# TASK INSTRUCTIONS
Which lines below fall between the one containing "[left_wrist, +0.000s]" and the one containing "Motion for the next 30"? Repeat them exactly, counting both of those lines, and add nothing else.

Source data
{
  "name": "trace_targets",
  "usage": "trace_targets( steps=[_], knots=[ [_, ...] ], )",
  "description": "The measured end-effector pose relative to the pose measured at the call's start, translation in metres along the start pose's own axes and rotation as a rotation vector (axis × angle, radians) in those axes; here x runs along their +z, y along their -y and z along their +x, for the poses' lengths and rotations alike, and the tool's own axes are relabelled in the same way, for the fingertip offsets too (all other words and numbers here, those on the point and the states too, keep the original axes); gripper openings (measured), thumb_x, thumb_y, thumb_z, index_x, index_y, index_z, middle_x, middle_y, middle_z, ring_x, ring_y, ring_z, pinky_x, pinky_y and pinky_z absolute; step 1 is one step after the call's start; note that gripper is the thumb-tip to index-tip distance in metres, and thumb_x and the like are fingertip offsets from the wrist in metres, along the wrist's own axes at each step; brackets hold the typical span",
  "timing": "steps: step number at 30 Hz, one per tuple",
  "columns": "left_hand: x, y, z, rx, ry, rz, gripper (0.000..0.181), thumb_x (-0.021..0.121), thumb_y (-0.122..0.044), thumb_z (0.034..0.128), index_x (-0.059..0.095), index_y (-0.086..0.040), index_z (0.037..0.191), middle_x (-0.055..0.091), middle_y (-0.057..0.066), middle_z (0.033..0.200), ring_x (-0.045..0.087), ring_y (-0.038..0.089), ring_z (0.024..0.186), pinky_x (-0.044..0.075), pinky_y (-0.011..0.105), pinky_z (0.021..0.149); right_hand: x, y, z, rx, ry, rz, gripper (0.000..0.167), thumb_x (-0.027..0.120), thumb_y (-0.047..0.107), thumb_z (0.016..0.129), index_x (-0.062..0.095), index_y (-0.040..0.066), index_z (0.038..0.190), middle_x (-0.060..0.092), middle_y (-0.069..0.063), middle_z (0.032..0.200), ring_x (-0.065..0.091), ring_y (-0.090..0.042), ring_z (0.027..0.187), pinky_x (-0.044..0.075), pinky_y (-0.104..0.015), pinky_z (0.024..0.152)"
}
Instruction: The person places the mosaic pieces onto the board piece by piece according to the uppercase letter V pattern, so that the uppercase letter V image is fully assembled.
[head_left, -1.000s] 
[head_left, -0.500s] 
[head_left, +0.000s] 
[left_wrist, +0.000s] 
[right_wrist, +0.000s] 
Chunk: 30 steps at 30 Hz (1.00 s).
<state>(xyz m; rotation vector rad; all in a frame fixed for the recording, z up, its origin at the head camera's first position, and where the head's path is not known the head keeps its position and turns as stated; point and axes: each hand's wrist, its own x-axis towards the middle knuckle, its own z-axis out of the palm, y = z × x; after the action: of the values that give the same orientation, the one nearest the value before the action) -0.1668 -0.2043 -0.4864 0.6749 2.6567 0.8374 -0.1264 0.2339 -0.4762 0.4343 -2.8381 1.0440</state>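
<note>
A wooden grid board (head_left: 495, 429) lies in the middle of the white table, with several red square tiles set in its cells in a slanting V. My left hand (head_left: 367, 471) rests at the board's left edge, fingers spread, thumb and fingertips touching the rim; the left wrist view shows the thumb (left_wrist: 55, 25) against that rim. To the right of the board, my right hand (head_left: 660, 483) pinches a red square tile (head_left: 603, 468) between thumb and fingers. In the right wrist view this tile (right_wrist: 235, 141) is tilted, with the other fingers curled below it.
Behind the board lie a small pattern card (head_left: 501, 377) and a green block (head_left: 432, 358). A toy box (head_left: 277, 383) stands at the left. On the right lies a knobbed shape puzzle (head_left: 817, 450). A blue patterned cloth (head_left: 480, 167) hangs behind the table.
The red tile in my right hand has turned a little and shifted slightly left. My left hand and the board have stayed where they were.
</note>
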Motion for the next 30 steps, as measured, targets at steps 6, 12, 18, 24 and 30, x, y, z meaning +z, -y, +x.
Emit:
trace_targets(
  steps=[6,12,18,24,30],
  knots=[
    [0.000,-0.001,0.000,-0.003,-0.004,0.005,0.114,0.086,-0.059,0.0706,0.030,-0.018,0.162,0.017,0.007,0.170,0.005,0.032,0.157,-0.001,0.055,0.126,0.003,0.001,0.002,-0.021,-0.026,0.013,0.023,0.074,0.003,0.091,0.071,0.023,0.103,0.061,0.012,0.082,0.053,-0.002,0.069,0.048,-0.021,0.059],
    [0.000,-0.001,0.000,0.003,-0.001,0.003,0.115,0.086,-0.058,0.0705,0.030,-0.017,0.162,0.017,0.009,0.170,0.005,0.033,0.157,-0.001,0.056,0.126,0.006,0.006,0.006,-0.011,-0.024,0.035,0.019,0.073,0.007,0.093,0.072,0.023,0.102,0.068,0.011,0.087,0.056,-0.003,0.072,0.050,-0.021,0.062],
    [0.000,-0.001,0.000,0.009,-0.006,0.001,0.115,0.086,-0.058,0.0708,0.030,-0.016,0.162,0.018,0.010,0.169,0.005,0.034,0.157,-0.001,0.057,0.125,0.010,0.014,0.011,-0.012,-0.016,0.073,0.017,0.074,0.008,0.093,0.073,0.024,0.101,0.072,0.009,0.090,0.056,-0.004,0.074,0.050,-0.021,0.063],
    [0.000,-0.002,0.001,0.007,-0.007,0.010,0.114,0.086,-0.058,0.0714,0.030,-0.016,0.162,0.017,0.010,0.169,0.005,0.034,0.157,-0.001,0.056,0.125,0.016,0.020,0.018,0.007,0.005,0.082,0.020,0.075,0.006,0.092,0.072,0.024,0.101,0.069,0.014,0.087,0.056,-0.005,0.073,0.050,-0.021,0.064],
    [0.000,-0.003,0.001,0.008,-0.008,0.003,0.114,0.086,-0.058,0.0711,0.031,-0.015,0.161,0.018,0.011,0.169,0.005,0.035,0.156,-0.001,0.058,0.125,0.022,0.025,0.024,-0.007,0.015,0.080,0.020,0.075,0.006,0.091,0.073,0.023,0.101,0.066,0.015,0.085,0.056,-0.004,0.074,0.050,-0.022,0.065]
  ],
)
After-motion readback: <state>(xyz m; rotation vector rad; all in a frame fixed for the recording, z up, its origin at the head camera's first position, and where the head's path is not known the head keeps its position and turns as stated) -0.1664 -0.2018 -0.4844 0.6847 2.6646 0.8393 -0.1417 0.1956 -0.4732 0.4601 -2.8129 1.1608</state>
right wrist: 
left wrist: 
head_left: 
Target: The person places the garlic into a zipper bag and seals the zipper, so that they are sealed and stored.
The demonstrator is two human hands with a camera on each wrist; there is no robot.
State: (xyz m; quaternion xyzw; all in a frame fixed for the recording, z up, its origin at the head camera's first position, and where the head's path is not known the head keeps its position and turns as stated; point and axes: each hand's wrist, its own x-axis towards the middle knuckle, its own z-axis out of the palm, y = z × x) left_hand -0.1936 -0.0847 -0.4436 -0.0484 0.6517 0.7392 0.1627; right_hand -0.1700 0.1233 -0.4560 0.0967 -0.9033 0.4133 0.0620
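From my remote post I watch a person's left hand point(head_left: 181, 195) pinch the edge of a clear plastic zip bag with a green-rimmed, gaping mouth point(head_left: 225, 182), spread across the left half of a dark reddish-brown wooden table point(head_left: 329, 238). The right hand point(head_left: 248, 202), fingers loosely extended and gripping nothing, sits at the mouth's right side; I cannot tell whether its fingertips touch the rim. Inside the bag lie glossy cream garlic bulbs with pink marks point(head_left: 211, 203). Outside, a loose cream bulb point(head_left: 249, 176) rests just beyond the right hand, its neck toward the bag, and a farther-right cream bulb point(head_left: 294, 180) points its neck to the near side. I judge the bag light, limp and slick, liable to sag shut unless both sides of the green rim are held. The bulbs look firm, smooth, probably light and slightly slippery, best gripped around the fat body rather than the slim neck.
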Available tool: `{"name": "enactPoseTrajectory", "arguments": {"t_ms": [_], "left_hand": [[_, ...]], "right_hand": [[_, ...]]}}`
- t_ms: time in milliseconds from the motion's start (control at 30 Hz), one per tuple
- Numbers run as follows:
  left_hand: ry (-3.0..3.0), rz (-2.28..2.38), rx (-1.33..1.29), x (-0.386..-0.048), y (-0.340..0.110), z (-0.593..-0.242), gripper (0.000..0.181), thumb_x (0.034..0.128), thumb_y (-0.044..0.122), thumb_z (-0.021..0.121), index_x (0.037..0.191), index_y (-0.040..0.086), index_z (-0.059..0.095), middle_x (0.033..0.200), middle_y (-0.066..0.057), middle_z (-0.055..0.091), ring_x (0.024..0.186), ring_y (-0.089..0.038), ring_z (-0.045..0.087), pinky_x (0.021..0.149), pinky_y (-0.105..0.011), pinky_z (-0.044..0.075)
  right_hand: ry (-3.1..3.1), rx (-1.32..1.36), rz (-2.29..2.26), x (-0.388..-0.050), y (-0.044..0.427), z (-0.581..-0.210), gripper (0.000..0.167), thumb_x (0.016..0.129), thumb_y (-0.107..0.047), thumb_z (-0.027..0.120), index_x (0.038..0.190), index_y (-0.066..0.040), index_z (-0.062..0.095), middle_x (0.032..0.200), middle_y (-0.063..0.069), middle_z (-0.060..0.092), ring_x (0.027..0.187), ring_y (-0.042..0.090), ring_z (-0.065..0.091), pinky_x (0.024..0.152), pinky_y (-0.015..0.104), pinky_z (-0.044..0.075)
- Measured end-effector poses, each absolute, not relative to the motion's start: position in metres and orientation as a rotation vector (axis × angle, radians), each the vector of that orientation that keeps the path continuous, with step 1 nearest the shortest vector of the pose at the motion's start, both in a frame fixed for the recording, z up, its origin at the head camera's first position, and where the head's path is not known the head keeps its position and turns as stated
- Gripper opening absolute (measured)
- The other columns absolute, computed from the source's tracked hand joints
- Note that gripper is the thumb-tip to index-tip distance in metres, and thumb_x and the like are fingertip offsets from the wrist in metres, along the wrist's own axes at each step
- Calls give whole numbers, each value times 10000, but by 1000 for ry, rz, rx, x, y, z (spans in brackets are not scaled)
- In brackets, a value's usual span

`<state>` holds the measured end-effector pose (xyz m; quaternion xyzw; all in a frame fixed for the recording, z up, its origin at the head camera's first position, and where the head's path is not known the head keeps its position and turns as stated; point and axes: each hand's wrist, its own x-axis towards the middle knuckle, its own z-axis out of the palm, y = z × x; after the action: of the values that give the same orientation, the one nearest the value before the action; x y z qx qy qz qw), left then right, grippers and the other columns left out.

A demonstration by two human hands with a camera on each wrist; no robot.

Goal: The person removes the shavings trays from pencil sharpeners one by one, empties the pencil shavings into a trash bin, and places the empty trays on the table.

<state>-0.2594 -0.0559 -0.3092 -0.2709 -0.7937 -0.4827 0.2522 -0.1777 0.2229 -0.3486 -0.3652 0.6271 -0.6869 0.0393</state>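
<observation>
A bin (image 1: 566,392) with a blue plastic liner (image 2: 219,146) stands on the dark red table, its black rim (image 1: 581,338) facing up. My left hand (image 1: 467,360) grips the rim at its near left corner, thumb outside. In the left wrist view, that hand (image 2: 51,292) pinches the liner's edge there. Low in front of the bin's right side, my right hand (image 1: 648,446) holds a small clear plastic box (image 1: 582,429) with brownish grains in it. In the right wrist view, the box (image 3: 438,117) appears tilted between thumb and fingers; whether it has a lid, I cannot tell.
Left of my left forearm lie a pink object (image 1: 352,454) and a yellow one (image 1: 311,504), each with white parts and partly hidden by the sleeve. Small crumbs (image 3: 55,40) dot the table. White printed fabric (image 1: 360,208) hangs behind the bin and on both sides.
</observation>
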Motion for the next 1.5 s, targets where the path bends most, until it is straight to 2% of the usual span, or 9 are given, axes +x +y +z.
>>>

# TASK RESULT
[left_wrist, +0.000s] 
[right_wrist, +0.000s] 
Chunk: 30 steps at 30 Hz (1.00 s).
<state>(xyz m; rotation vector rad; all in a frame fixed for the recording, z up, its origin at the head camera's first position, and where the head's path is not known the head keeps its position and turns as stated; point and axes: each hand's wrist, its own x-axis towards the middle knuckle, its own z-axis out of the palm, y = z × x; after the action: of the values that give the same orientation, the one nearest the value before the action) -0.1668 -0.2043 -0.4864 0.6749 2.6567 0.8374 -0.1264 0.2339 -0.4762 0.4343 -2.8381 1.0440</state>
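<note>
A wooden grid board (head_left: 495, 429) lies in the middle of the white table, with several red square tiles set in its cells in a slanting V. My left hand (head_left: 367, 471) rests at the board's left edge, fingers spread, thumb and fingertips touching the rim; the left wrist view shows the thumb (left_wrist: 55, 25) against that rim. To the right of the board, my right hand (head_left: 660, 483) pinches a red square tile (head_left: 603, 468) between thumb and fingers. In the right wrist view this tile (right_wrist: 235, 141) is tilted, with the other fingers curled below it.
Behind the board lie a small pattern card (head_left: 501, 377) and a green block (head_left: 432, 358). A toy box (head_left: 277, 383) stands at the left. On the right lies a knobbed shape puzzle (head_left: 817, 450). A blue patterned cloth (head_left: 480, 167) hangs behind the table.
The red tile in my right hand has turned a little and shifted slightly left. My left hand and the board have stayed where they were.
</note>
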Motion for the next 30 steps, as measured, targets at steps 6, 12, 18, 24 and 30, x, y, z meaning +z, -y, +x.

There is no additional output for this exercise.